Bima Arya menekankan bahwa Presiden RI Prabowo Subianto
telah meminta Kementerian Dalam Negeri (Kemendagri) untuk melakukan kajian
komprehensif guna memperbaiki sistem pemilu.
Menurut dia, sejumlah tantangan masih perlu diatasi seperti
tingginya biaya politik, efisiensi sistem, serta besarnya anggaran yang
dikeluarkan dalam setiap pemilu.
"Kalau kita mendengar di lapangan, baik dari pelaku
maupun pemilih, ya kita semua sepakat bahwa pemilu, baik pemilihan kepala
daerah maupun pemilu anggota legislatif, mahalnya luar biasa," kata Bima
dalam keterangannya di Jakarta.
Dikatakan pula bahwa revisi UU Pemilu diperlukan karena saat
ini terdapat dua regulasi berbeda, yakni UU Pemilu dan UU Pilkada. Padahal,
Mahkamah Konstitusi (MK) telah memutuskan bahwa tidak boleh ada perbedaan
mendasar di antara keduanya.
Selain itu, menurut dia, masih terdapat sejumlah
ketidakselarasan dalam nomenklatur ataupun pasal dan ayat pada kedua UU
tersebut sehingga revisi menjadi langkah penting.
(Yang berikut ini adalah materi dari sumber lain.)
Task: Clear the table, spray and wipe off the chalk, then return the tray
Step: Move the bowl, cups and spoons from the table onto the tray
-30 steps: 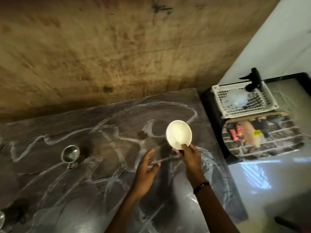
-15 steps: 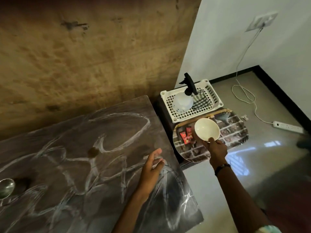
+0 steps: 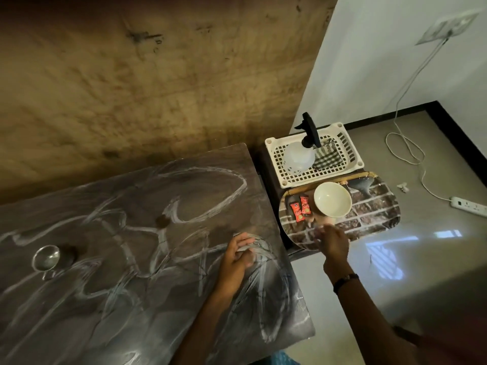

"Artinya memang ini adalah momen yang sangat tepat,
sangat tepat untuk melakukan revisi itu. Nah, saat ini Kemendagri membuka ruang
bapak/ibu. Saya latar belakangnya orang kampus, sangat terbiasa untuk
berdialog, berdebat, dan berdiskusi. Saya percaya bahwa ada proses dialektika
yang sangat menentukan output," ungkapnya.
Lebih lanjut Wamendagri mengatakan bahwa revisi UU Pemilu
tidak boleh hanya berfokus pada isu-isu spesifik seperti mekanisme pemilihan
langsung atau tidak langsung maupun kepentingan politik tertentu.
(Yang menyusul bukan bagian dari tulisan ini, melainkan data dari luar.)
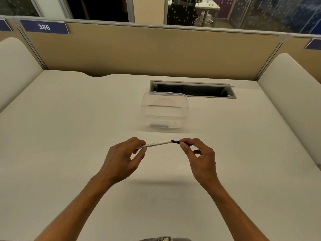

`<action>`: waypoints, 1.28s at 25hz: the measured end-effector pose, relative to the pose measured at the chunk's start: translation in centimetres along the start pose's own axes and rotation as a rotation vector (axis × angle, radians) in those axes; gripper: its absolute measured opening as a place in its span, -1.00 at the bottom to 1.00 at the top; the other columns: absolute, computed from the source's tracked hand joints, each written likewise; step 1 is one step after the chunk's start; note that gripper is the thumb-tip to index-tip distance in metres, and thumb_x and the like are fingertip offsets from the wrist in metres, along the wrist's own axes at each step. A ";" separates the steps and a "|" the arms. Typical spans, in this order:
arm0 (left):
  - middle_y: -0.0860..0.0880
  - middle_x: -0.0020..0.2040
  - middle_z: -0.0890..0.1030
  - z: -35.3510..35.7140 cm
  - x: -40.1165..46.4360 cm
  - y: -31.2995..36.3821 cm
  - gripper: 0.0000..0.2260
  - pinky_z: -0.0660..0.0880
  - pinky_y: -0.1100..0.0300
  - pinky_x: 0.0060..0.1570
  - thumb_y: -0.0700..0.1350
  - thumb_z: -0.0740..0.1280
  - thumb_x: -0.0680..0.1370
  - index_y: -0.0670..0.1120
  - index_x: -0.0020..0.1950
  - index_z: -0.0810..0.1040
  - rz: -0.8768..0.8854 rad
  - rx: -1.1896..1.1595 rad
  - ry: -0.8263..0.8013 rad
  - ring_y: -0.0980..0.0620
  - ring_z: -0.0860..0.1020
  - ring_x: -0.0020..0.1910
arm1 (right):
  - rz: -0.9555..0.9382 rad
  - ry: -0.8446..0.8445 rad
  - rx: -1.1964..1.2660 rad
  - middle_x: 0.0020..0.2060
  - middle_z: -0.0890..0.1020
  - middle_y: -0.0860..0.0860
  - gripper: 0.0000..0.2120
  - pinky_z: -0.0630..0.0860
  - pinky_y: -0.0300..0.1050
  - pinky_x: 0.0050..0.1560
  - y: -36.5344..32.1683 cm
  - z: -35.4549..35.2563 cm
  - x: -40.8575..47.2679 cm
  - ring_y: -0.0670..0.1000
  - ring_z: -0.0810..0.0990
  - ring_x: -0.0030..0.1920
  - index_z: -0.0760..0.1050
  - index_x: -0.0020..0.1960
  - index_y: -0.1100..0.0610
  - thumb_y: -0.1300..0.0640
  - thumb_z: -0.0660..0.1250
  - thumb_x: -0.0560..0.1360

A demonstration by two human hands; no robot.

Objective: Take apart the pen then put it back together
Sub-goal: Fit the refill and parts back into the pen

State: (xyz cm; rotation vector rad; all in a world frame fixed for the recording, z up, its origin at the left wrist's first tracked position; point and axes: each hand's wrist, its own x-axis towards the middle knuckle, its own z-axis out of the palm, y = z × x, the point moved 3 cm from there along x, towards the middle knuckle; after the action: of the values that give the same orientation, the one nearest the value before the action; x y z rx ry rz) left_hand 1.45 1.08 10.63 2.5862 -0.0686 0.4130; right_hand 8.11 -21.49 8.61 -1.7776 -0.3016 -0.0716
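A slim white pen [157, 143] with black print on its barrel is held level above the desk, between both hands. My left hand [124, 160] pinches the barrel's left end with thumb and fingers. My right hand [199, 157] pinches the pen's black cap [175, 141] at the right end between thumb and forefinger. The cap still meets the white barrel with no gap showing. The pen's left tip is hidden inside my left hand.
A clear plastic container [164, 111] with a lid stands on the white desk [69, 129] just beyond the hands. Behind it is an open cable slot [192, 89] in the desktop. Tan partition walls [156, 51] close off the back and sides.
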 end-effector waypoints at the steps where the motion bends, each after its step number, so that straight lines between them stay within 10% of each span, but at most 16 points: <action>1: 0.11 -0.32 0.46 0.0 0.0 0.1 -0.91 0.34 0.27 -0.42 0.00 0.26 0.54 0.05 -0.08 0.54 0.001 0.002 -0.001 0.10 0.40 -0.41 | -0.005 -0.007 -0.005 -0.12 0.67 -0.17 -0.91 0.43 -0.35 -0.21 0.0 0.0 0.0 -0.08 0.61 0.00 0.63 -0.05 -0.11 0.07 0.40 0.52; 32: 0.28 -0.33 0.47 0.2 0.7 0.8 -0.86 0.35 0.26 -0.35 0.12 0.22 0.58 0.12 -0.02 0.51 0.033 -0.058 -0.158 0.23 0.45 -0.33 | -0.062 -0.206 -0.062 -0.12 0.69 -0.18 -0.96 0.41 -0.38 -0.16 -0.9 -0.2 0.9 -0.08 0.62 -0.01 0.62 -0.07 -0.11 0.02 0.42 0.50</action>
State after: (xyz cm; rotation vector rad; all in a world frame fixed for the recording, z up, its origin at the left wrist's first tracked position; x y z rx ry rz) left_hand 2.09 0.28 11.10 2.5591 -0.1766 0.2150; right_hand 8.82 -21.37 9.73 -1.8401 -0.5079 0.0586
Namun, lanjut dia, diskusi suatu keharusan dalam kerangka
yang lebih luas guna menciptakan sistem politik yang lebih stabil dan efektif.
Wamendagri menegaskan bahwa revisi UU Pemilu harus tetap
berorientasi pada penguatan sistem presidensial, selaras dengan prinsip otonomi
daerah, serta berkontribusi pada peningkatan efektivitas sistem politik dan
kualitas representasi rakyat.
"Teman-teman penstudi ilmu politik, partai politik,
kepemiluan pasti sangat paham, tantangan terbesar sepanjang masa adalah
menyeimbangkan governability (kemampuan memerintah)
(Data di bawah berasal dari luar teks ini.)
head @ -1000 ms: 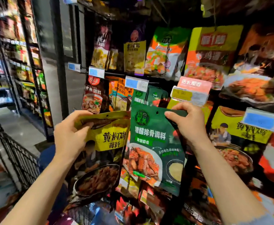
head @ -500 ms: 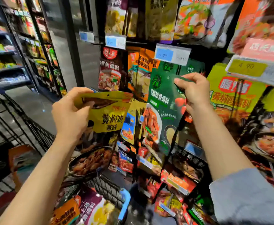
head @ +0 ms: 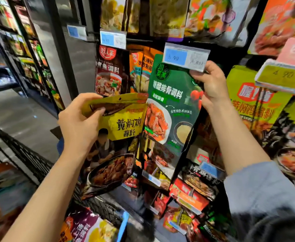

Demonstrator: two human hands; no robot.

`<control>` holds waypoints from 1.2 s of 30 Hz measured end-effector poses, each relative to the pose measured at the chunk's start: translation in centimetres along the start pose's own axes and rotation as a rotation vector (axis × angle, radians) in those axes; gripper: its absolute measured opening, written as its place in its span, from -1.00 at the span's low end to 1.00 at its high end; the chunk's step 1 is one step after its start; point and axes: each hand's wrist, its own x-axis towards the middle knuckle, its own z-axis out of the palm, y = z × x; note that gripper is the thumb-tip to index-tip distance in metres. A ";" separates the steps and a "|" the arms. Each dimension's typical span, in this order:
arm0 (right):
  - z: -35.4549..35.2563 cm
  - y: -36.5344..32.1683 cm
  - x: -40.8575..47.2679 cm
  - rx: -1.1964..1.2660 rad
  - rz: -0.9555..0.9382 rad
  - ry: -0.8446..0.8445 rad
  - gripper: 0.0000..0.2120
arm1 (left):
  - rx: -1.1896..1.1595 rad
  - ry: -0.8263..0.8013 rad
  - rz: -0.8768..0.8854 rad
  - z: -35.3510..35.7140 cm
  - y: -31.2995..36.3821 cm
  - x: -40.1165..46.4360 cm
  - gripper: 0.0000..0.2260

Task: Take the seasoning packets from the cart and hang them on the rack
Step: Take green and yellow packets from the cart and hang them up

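"So what could have gone wrong right then?"

"Well, the right hand (head: 211,84) had the green packet (head: 171,109) up at the rack (head: 143,40), just under a price tag (head: 186,57). Thumb and fingers pinched its top corner. I could not see the hook or the hole. The tag hid them. If the hole missed the hook and the hand let go, I think the packet would have dropped."

"And the other hand?"

"The left hand (head: 78,123) held the yellow packet (head: 115,137), fingers curled tight on its top edge. That packet hung tilted, touching the green one's side. It could have bumped the green one and pushed it off line."

"Anything else?"

"The price tag stuck out right over the knuckles. A quick lift could have knocked it."

"Where were the rest of the packets?"

"Some lay down in the cart (head: 29,159), low on the left. It was a black wire cart, close to the rack."

"What was the place like?"

"A shop aisle. The rack was packed with hanging packets in rows, red, orange, green, yellow. More price tags stuck out on the right. Shelves ran off on the left, and the floor was grey and shiny. The light was dim."
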 end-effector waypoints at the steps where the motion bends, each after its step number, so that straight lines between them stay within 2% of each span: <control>1: 0.2 0.0 0.5 -0.016 -0.005 0.004 -0.76 | 0.012 0.000 -0.001 0.2 -0.1 0.1 -0.75; 6: 0.1 0.7 2.2 -0.137 0.053 0.053 -0.66 | 0.014 0.001 -0.004 0.8 0.0 0.4 -0.74; 11: -0.9 1.6 3.2 -0.114 0.196 0.155 -0.85 | 0.028 0.002 0.005 1.2 0.1 0.9 -0.78; 15: -1.4 1.6 4.4 -0.342 0.018 0.275 -0.81 | 0.006 0.018 0.004 1.1 0.3 1.3 -0.78; 17: -1.2 1.1 4.7 -0.426 -0.012 0.327 -0.83 | -0.033 0.025 0.004 0.7 0.5 1.4 -0.76; 19: -1.5 1.4 5.4 -0.624 -0.094 0.373 -0.90 | -0.057 0.036 0.001 0.2 0.5 1.5 -0.75; 21: -1.9 2.1 5.6 -0.772 -0.198 0.391 -0.85 | -0.063 0.051 -0.018 -0.5 0.1 1.5 -0.74; 25: -1.8 3.6 2.1 -0.750 -0.431 0.433 -0.63 | -0.127 0.069 -0.081 -1.7 -0.3 1.2 -0.67; 27: -1.2 4.8 -2.3 -0.668 -0.571 0.458 -0.64 | -0.160 0.068 -0.118 -1.9 0.0 0.8 -0.68; 29: -0.1 6.4 -6.2 -0.581 -0.528 0.336 -0.72 | -0.209 0.062 -0.141 -1.9 0.6 0.5 -0.67; 32: 2.1 7.9 -8.4 -0.412 -0.098 -0.064 -0.61 | -0.298 0.042 -0.179 -1.9 1.9 0.2 -0.69; 34: 3.5 7.5 -8.6 -0.184 0.103 -0.249 -0.62 | -0.348 0.050 -0.222 -2.3 2.5 0.2 -0.70; 36: 4.3 7.1 -8.9 -0.037 0.111 -0.298 -0.72 | -0.454 0.069 -0.264 -3.1 2.9 0.2 -0.68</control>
dengan representativeness (keterwakilan)," kata Bima.
Di satu sisi, menurut dia, keterwakilan demokrasi harus
tetap dijaga kualitasnya, tetapi di sisi lain jangan sampai governability ini
terhambat.
Bima juga menekankan pentingnya merancang sistem politik
yang dapat memperkuat persatuan bangsa. Dalam hal ini, partai politik, harus
mampu menjaga integrasi nasional, bukan malah memicu disintegrasi.
Ia menekankan kembali bahwa rencana revisi ini masih dalam
tahap kajian di Kemendagri. Sementara itu, DPR RI juga tengah menyusun draf
revisinya.
"Kami masih saling berkoordinasi untuk kemudian
membicarakan di DPR. Akan tetapi, proses diskursus itu harus berjalan,"
ujarnya.
Selain itu, Bima juga mengenang kunjungannya ke USU sekitar
20 tahun lalu saat masih aktif sebagai pengamat politik.
Pada kesempatan itu, dia mengapresiasi perkembangan Kota
Medan yang makin pesat, terutama dalam hal pelayanan publik.
"Jadi, sangat nyaman sekali, Medan ini makin lama makin
kayak Singapura. Jadi, mudah-mudahan pemimpin baru, wali kota baru, gubernur
baru bisa membawa Medan lebih maju lagi, lebih beradab lagi, lebih berkah bagi
semua," pungkas Bima.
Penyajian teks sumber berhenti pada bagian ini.